In certain situations, a standby cooling element (not shown) may be employed. The standby cooling element may be sized and shaped to fit within the receptacle area 48 of the cooling element 45. The standby cooling element may be frozen along with the cooling element 45, and may be inserted into the receptacle area 48 prior to use. Such an arrangement can be useful if the container 10 is transported empty to pick up an item to be transported, or can be useful if the container 10 is stored ready to be used for emergency use, such as on an ambulance, helicopter, airplane or other emergency vehicle. The standby cooling element can help to retain the receptacle area 48 at the desired temperature for as long a time period as possible. The standby cooling element is removed from the container 10 prior to insertion of the caddy 50 and the item(s) to be transported.
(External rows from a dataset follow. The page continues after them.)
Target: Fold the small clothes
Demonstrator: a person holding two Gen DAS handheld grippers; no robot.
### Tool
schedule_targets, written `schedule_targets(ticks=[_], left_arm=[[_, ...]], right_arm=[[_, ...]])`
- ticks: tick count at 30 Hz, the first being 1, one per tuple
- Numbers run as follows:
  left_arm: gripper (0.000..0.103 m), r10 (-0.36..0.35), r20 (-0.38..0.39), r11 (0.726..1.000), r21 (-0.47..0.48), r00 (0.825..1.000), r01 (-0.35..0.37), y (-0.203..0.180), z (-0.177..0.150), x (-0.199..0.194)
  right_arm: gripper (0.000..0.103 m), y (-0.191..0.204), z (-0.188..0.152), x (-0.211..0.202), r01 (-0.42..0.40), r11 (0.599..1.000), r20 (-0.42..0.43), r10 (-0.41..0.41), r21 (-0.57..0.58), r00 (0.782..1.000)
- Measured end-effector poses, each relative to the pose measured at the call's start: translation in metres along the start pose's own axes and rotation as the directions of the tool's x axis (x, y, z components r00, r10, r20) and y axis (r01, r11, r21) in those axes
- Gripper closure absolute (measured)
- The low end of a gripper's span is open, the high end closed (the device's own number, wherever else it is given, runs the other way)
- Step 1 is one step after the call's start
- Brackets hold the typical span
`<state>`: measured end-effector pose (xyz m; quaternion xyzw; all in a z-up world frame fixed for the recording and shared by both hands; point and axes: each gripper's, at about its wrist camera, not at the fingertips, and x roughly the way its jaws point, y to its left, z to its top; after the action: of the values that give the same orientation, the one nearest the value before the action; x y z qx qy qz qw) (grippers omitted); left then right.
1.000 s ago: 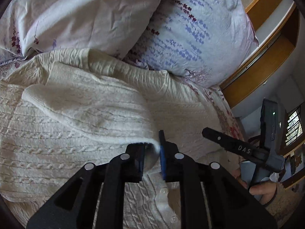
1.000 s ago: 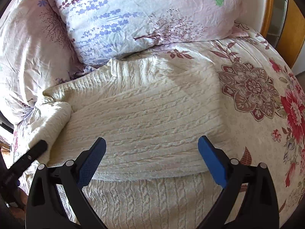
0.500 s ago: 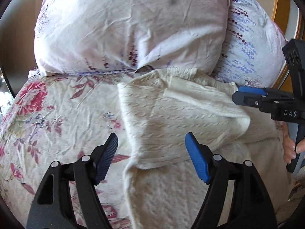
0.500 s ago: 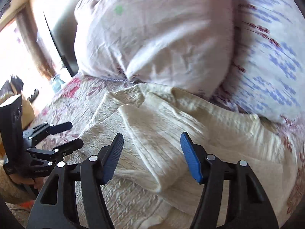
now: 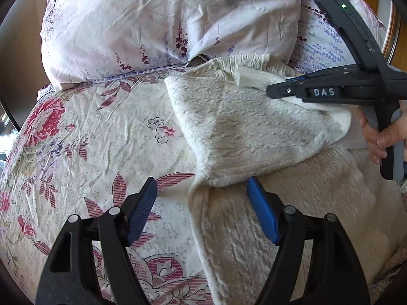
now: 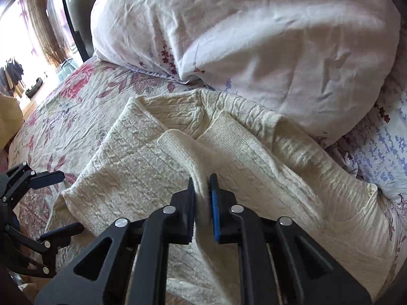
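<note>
**Right jaws pinched on the sweater, left jaws wide above its corner**

Biggest thing in front of me: the bed (image 5: 84, 152), spread with a floral cover in pink and red. Against its head sits the large pale pillow (image 5: 157, 17), and a second pillow with blue sprigs (image 6: 381, 150) leans just beside it on the right.

The cream cable-knit sweater (image 5: 244, 132) lies on the bed cover, right below the pale pillow, its top edge touching the pillow's lower seam. It is partly folded: one flap lies doubled over the body of the knit, and a sleeve (image 6: 183, 147) crosses the top layer toward me.

Now my right gripper (image 6: 202, 193). The jaws are pressed nearly together, with a ridge of the sweater's knit squeezed between the pads. From the other side I can see the same tool reaching in over the sweater's right half, the person's hand (image 5: 379, 134) wrapped round its handle.

My left gripper (image 5: 203, 203) hangs over the sweater's near left corner, jaws well apart and gripping nothing. One finger is above the bare bed cover; the other is above the knit, and the corner of the folded flap sits between them, untouched by either pad.
</note>
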<state>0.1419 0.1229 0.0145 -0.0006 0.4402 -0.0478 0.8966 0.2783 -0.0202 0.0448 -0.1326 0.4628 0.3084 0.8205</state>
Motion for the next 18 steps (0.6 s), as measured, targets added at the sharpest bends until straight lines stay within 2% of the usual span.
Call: schedule_targets(ticks=[3,6,9,11,13,14,17,18], left_arm=[[0.03,0.014,-0.004,1.0,-0.017,1.0,-0.014,0.003,0.0,0.003],[0.03,0.027,-0.006,0.999,-0.034,1.0,-0.027,0.005,0.0,0.005],[0.03,0.036,-0.009,0.998,-0.047,0.999,-0.036,0.007,0.0,0.006],[0.03,0.037,-0.012,0.998,-0.053,0.999,-0.038,0.007,0.0,0.006],[0.03,0.036,-0.016,0.998,-0.057,0.999,-0.037,0.008,0.002,0.009],[0.03,0.035,-0.017,0.997,-0.062,0.999,-0.036,0.009,0.002,0.009],[0.028,0.033,-0.021,0.997,-0.072,0.999,-0.035,0.01,0.002,0.009],[0.028,0.034,-0.023,0.997,-0.072,0.999,-0.035,0.01,0.002,0.01]], right_arm=[[0.095,-0.025,-0.004,-0.021,0.002,0.994,0.065,-0.01,0.109,0.998],[0.095,-0.061,-0.017,-0.053,-0.012,0.968,0.155,-0.029,0.252,0.987],[0.095,-0.101,-0.042,-0.092,-0.02,0.913,0.25,-0.091,0.408,0.964],[0.095,-0.127,-0.071,-0.118,-0.016,0.854,0.286,-0.157,0.521,0.945],[0.095,-0.147,-0.103,-0.131,-0.003,0.789,0.266,-0.204,0.615,0.942],[0.095,-0.155,-0.121,-0.131,0.008,0.757,0.234,-0.212,0.653,0.949],[0.095,-0.166,-0.17,-0.113,0.05,0.697,0.101,-0.175,0.716,0.979],[0.094,-0.168,-0.184,-0.108,0.039,0.669,0.076,-0.143,0.742,0.987]])
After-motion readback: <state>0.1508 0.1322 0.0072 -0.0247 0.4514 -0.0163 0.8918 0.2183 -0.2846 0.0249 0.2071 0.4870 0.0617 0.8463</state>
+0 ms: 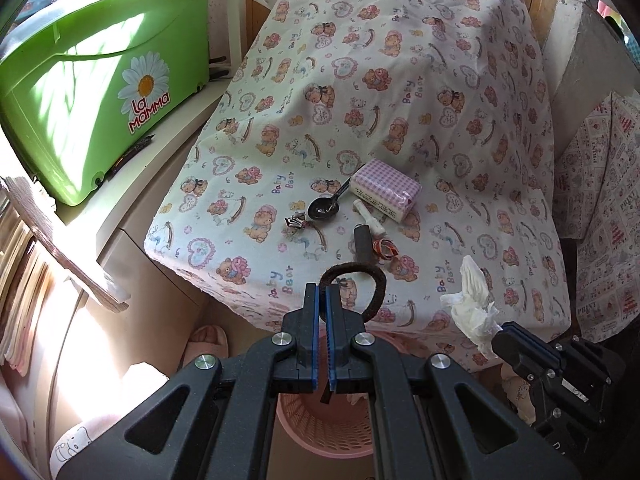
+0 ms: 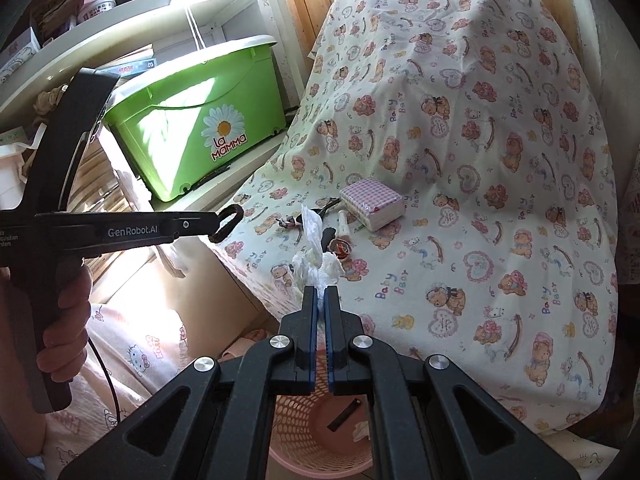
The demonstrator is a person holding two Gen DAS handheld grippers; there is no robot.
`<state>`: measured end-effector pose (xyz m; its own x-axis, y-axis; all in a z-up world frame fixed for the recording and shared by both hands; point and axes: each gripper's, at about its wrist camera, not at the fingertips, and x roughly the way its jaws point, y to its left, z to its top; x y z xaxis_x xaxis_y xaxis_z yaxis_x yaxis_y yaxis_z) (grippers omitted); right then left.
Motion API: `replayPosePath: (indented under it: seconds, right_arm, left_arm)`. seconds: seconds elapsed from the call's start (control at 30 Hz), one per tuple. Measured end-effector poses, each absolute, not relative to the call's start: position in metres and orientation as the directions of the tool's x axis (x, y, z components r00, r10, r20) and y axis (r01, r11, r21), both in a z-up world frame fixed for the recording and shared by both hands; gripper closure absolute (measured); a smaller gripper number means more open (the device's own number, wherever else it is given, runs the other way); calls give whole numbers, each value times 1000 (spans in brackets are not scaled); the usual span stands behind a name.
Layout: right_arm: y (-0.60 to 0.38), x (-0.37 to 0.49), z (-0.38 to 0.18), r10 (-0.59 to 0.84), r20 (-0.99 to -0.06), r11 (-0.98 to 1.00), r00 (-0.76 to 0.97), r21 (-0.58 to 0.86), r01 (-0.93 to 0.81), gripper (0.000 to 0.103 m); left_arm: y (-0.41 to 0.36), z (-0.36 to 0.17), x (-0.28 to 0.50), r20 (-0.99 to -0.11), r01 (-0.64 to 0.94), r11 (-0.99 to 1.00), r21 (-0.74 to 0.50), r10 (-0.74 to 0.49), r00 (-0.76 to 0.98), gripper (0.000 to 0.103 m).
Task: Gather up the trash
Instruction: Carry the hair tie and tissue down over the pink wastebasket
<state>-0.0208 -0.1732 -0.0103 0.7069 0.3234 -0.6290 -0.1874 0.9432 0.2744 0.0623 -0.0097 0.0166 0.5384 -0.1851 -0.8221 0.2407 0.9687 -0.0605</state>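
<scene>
Both grippers hang over the pink basket (image 2: 320, 452) to drop trash: left gripper (image 1: 323, 292) is clenched on a brown hair tie (image 1: 356, 272), right gripper (image 2: 319, 294) pinches a crumpled tissue (image 2: 316, 264).

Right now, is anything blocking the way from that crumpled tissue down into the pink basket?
Nothing visible. The right gripper holds the tissue above the pink basket, whose open mouth lies beneath the grippers; only the gripper's own body partly hides it.

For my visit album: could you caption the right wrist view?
Right gripper shut on crumpled tissue above pink basket; left gripper holds a hair tie.
</scene>
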Motion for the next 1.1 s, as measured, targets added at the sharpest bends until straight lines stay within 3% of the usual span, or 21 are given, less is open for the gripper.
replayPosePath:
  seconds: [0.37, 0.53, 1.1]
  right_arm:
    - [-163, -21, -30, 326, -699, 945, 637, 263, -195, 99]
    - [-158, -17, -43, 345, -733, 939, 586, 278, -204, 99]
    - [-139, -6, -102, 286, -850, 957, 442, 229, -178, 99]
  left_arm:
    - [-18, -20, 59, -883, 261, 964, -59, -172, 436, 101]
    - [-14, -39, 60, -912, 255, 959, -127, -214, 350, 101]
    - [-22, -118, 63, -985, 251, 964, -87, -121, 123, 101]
FIGS. 5 a and 5 b depict arrangements of the inner caddy 50 made to hold, transport and monitor the temperature of 1 to 6 units of blood or blood products at the required temperature range. Typically, one arrangement of the caddy may be sized to receive both 450 cc sized whole blood units, and 350 cc PRBC blood product units. It will be appreciated by those of skill in the art that different caddies may be sized differently for different payloads, as typically food, chemicals, pharmaceuticals, biologics, laboratory specimens, stem cells, bone marrow and organs are transported in different sized containers. The appropriately sized caddy can be selected for the item being transported. For example, different caddies to transport 2-6 units of blood, 2-3 units of stem cells or 1-2 units of bone marrow may be sized with the same external dimensions to fit inside a container 10. In this way, it is not necessary to carry a large stock of different sized containers 10 because the inner caddy 50 can be swapped out depending on the particular transport application. Additionally, in certain arrangements, the use of a caddy is not necessary, as the item to be transported may be placed directly into the receptacle area defined by the cooling elements.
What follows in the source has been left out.